# TASK REQUIREMENTS:
Make an exact copy of the listing below. Pictures stay out of it.

[DATASET SECTION — start]

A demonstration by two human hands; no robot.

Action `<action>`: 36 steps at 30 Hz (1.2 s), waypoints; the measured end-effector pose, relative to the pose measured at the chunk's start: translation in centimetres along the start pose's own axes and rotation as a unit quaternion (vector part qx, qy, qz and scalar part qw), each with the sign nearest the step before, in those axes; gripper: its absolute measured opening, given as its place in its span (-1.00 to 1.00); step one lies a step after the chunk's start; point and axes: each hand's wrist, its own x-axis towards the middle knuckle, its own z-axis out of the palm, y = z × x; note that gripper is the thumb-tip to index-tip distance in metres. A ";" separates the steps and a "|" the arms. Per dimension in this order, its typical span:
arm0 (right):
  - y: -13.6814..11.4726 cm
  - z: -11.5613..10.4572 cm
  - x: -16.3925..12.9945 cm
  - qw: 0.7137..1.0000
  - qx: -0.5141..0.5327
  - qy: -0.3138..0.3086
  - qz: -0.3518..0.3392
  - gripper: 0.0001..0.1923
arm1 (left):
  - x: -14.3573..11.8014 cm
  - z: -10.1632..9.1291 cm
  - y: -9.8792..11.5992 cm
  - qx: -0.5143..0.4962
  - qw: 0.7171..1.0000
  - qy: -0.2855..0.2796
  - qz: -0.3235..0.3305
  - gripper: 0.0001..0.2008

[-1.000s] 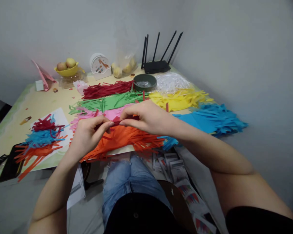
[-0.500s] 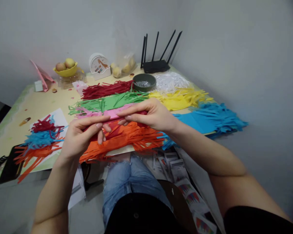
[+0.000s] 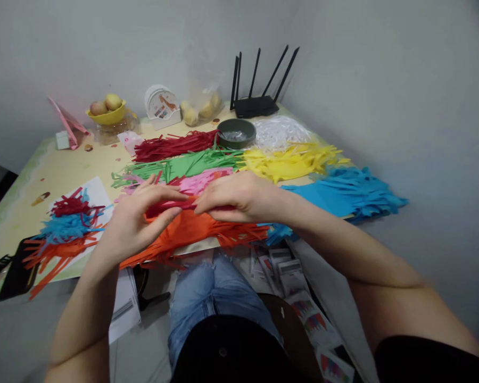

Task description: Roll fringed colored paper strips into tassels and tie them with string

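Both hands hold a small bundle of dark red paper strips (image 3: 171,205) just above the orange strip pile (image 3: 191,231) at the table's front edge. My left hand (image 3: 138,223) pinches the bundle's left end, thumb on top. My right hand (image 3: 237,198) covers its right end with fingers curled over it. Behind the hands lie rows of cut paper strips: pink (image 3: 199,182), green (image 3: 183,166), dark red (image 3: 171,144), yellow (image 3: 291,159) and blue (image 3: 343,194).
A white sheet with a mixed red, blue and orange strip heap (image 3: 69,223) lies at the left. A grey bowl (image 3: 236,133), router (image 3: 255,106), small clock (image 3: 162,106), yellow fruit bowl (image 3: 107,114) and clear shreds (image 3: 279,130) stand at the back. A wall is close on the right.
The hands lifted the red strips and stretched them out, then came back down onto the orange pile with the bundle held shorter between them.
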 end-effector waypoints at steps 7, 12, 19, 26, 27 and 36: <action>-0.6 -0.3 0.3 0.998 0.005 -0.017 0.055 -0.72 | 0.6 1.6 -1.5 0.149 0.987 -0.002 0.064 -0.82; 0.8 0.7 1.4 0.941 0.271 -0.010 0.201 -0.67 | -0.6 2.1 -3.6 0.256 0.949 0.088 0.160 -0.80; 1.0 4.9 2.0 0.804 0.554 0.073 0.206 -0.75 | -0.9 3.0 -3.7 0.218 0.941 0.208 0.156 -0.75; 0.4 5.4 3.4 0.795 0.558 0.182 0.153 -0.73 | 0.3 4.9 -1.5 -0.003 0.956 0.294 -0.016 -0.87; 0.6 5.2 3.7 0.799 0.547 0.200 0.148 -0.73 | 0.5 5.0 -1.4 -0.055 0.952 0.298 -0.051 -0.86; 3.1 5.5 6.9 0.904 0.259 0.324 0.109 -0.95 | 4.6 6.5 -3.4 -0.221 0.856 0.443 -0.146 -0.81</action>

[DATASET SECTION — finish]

# EXPECTED ANSWER:
A demonstration by two human hands; no robot.

Action `<action>`: 36 steps at 30 Hz (1.2 s), waypoints; the measured end-effector pose, relative to the pose measured at the chunk's start: translation in centimetres along the start pose's own axes and rotation as a unit quaternion (vector part qx, qy, qz and scalar part qw), each with the sign nearest the step before, in those axes; gripper: its absolute measured opening, given as its place in its span (-1.00 to 1.00); step one lies a step after the chunk's start; point and axes: each hand's wrist, its own x-axis towards the middle knuckle, its own z-axis out of the palm, y = z × x; note that gripper is the thumb-tip to index-tip distance in metres. A ";" separates the steps and a "|" the arms. Per dimension in this order, its typical span:
arm0 (right):
  - y: -13.6814..11.4726 cm
  - z: -11.5613..10.4572 cm
  - x: -16.3925..12.9945 cm
  - qw: 0.7137..1.0000
  - qx: -0.5141..0.5327
  - qy: -0.3138..0.3086
  - qz: -0.3518..0.3392
  - gripper: 0.0001..0.1923
arm1 (left):
  - x: -14.3573..11.8014 cm
  - z: -10.1632..9.1291 cm
  - y: -9.8792..11.5992 cm
  - qx: -0.5143..0.4962
  - qw: 0.7171..1.0000
  - qy: -0.2855..0.2796
  - qz: -0.3235..0.3305
  - gripper: 0.0001..0.2008

[-1.000s] 
[-0.500s] 
[+0.000s] 

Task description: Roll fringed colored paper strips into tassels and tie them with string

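Both hands hold a small bundle of dark red paper strips (image 3: 171,205) just above the orange strip pile (image 3: 191,231) at the table's front edge. My left hand (image 3: 138,223) pinches the bundle's left end, thumb on top. My right hand (image 3: 237,198) covers its right end with fingers curled over it. Behind the hands lie rows of cut paper strips: pink (image 3: 199,182), green (image 3: 183,166), dark red (image 3: 171,144), yellow (image 3: 291,159) and blue (image 3: 343,194).
A white sheet with a mixed red, blue and orange strip heap (image 3: 69,223) lies at the left. A grey bowl (image 3: 236,133), router (image 3: 255,106), small clock (image 3: 162,106), yellow fruit bowl (image 3: 107,114) and clear shreds (image 3: 279,130) stand at the back. A wall is close on the right.
The hands lifted the red strips and stretched them out, then came back down onto the orange pile with the bundle held shorter between them.
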 end-effector waypoints at steps 7, 12, 19, 26, 27 and 36: <action>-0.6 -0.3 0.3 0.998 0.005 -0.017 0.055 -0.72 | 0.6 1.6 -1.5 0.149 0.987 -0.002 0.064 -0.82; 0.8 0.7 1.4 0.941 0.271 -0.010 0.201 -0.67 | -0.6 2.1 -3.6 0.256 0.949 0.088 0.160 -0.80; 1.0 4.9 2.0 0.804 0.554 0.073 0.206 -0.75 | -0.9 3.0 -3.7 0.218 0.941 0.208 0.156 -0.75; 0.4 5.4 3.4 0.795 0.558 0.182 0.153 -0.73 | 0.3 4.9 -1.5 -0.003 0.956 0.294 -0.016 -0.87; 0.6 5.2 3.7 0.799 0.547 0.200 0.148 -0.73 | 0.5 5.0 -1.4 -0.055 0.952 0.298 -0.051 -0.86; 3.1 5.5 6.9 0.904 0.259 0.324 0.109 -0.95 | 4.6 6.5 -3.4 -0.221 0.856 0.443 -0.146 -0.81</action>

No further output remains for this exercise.